PROBLEM DESCRIPTION » This exercise needs the listing below duplicated exactly.

# # # # #

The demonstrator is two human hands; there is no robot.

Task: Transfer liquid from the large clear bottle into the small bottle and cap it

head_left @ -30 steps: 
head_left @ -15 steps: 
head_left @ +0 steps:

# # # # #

WRITTEN ANSWER »
The demonstrator is two human hands; there is no robot.

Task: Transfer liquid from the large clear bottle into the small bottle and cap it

head_left @ -30 steps: 
head_left @ -15 steps: 
head_left @ +0 steps:

The work on this exercise has been finished.